Das konnten wir uns natürlich nicht entgehen lassen. Ausgestattet mit Schutzanzügen, Handschuhen, Mundschutz, Taschenlampe und Gummistiefeln ging es also auch für uns in die Tiefen der Mine.

In den engen und dunklen Gängen und Schächten erfuhren wir, wie die Minenarbeiter zu Zeiten der Kolonialisierung ausgebeutet wurden und unter welch schrecklichen Bedingungen die indigene Bevölkerung in den gefährlichen Minen von den Spaniern zur Arbeit gezwungen wurde. Viele der Arbeiter starben schon nach wenigen Tagen in kompletter Dunkelheit, andere an Lungenkrebs durch die hohe Quecksilber-Konzentration.

Wie uns der Guide mitteilte, hätte man mit dem Silber, welches die Spanier aus Potosí exportierten, eine gesamte Brücke von Potosí bis nach Madrid bauen können. Mit den Knochen der in den Minen verstorbenen Bolivianern hätte man allerdings zwei ganze Brücken errichten können.

Das einzige, was den Arbeitern Hoffnung gab, war ihr Glaube. Die Spanier wollten der indigenen Bevölkerung ihren Glauben an Pachamama austreiben und sie stattdessen zum Katholizismus konvertieren. In den Minen herrschte allerdings nicht Gott, sondern der Tío. Da die Aymara-sprechende Bevölkerung den Buchstaben "d" nicht aussprechen konnte, wurde aus "Dios" (Gott) der "Tío"(Onkel). Dieser wird oft mit Hörnern wie ein Teufel dargestellt und herrscht in seinem Reich, den Minen, über Schutz und Zerstörung. Da die Spanier die Minen nie betraten, erfuhren sie nichts von diesem Glauben.

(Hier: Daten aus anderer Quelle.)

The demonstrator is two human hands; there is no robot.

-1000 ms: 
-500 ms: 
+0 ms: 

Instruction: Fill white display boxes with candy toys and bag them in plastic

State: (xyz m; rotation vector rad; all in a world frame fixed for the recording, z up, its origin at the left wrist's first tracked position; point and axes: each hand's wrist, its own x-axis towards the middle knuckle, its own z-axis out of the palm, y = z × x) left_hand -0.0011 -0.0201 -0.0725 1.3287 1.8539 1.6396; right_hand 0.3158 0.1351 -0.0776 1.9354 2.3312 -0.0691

 Als Opfergaben für den Tío bringen ihm die Minenarbeiter Coca-Blätter, Zigaretten und Alkohol. All dies kann man auch als Tourist vor einer Tour auf dem Markt kaufen, genauso wie Dynamit für die Arbeiter.

Die MinenEl Tío

 Nachdem wir heil wieder aus der Mine herausgekommen waren, besuchten wir die "Casa de la Moneda" (Haus der Münze). In diesem Museum erfuhren wir mehr über die Herstellung der Münzen, die die Spanier aus dem Silber herstellen ließen, um sie anschließend in die ganze Welt zu verschiffen. Auch andere Gegenstände wurden aus dem Silber hergestellt.

Da das Silber aber mit der Zeit immer mehr an Wert verlor und die Spanier einen Großteil des Silbers ins Ausland exportiert hatten, ist die Stadt mittlerweile weder so reich noch so bevölkerungsreich, wie sie es einst war.

 Potosí ist eine sehr schöne Stadt mit vielen kleinen Gassen und Häusern im Kolonialstil. Mir hat die Stadt sehr gefallen, besonders die Ruhe im Vergleich zu La Paz. Trotzdem ist es sehr traurig sich vorzustellen, wie hier mal tausende Erwachsene und Kindern bis auf den Tod ausgebeutet wurden.

 Meine letzten Wochen werde ich ausnutzen, um noch etwas zu reisen. Deshalb kann es sein, dass ich wenig Zeit zum Schreiben finde.